What is the value of y after the execution of the following code snippet?
int x = 6;
long y = 3;
if(x % 3 >= 1)
y++;
y--;
System.out.print(y);- x % 3 → 6 % 3 = 0, and 0 >= 1 is false.
- Without curly braces, only y++ belongs to the if body, so it is skipped.
- However, y– is always executed because it is outside the if block. Starting at 3, y– gives 2.
Predict the output of the following code snippet if no errors.
int a = 0;
int b = 0;
b = a++;
if(b)
System.out.print("A");
else
System.out.print("B");- Java’s if statement requires a boolean expression.
- b is an int, and writing if(b) is illegal in Java — the code fails at compile time.
How many 1s are outputted when the following code snippet is compiled and run?
int x = 100;
int y = 200;
if (x < 150) {
System.out.print("1");
} else if (y && x > 1000) {
System.out.print("2");
} if (y < 500)
System.out.print("1");
else
System.out.print("2");- The condition y && x > 1000 is invalid because y is an int, and the && operator requires boolean operands on both sides.

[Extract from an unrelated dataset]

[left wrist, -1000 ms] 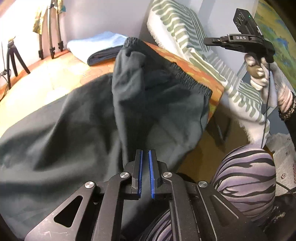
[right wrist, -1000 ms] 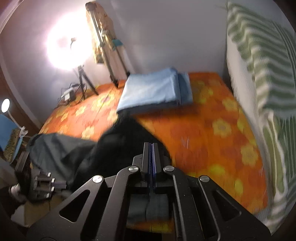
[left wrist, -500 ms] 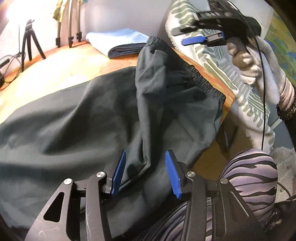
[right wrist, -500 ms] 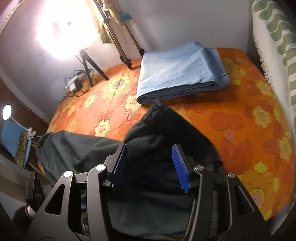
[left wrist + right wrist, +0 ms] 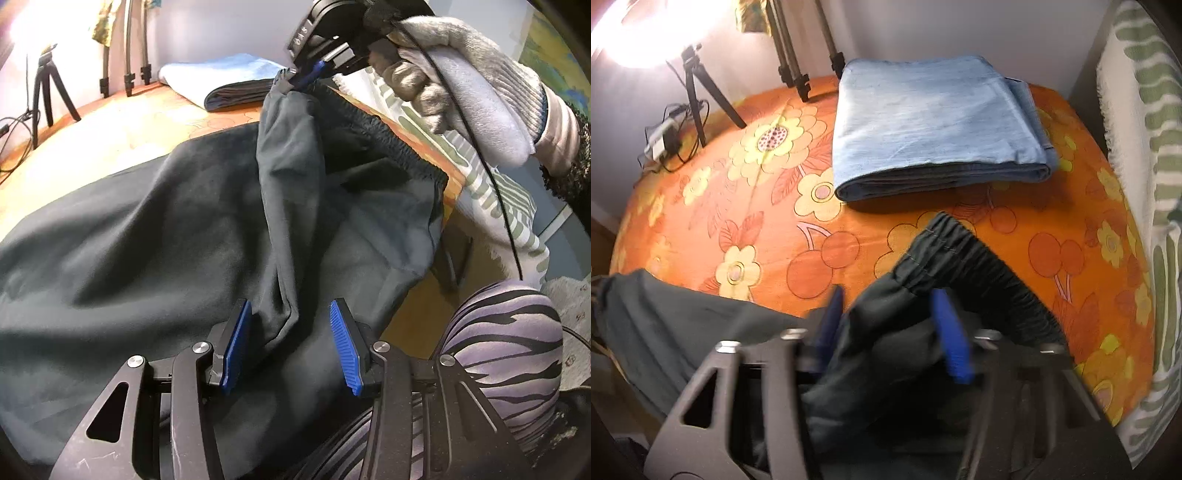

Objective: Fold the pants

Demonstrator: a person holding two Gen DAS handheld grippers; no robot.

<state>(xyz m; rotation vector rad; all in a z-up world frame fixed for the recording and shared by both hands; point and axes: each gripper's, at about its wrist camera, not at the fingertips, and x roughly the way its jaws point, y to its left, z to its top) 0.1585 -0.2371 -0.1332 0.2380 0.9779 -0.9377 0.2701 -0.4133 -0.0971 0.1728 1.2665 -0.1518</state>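
- Your left gripper (image 5: pixel 291 343) has let go since a second ago; its blue pads now stand spread around a ridge of the dark pants (image 5: pixel 155 236).
- Your right gripper (image 5: pixel 892 328) has opened too, astride the waistband (image 5: pixel 979 266).
- The pants lie over the near edge of the floral bedspread (image 5: pixel 768 206), so re-grip before folding.

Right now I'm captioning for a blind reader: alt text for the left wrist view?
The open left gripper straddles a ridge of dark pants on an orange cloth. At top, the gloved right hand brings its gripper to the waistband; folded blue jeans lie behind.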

- Java does not implicitly convert integers to booleans, so this is a compile-time error.
What is the output of the following application?
public class Baby {
public static String play(int toy, int age) {
final String game;
if(toy < 2)
game = age > 1 ? 1 : 10; // p1
else
game = age > 3 ? "Ball" : "Swim"; // p2
return game;
}
public static void main(String[] variables) {
System.out.print(play(5, 2));
}
}- At line p1: game = age > 1 ? 1 : 10; — the ternary produces an int (either 1 or 10), but game is declared as String.
- Java does not allow assigning an int directly to a String, causing a type mismatch compile error at p1.
- The else branch (p2) is perfectly valid.
What does this print?
int x = 5;
int y = switch (x) {
case 5 -> {
x = 10;
yield x * 2;
}
default -> 0;
};
System.out.println(x + " " + y);- x = 5 → switch(5) matches case 5, enters the block.
- x = 10 runs — there is no restriction on mutating local variables inside a switch expression block.
- yield x * 2 — x is already 10 at this point, so yield produces 20; y = 20.
- System.out.println(x + ” ” + y) — x is 10, y is 20 → prints “10 20”.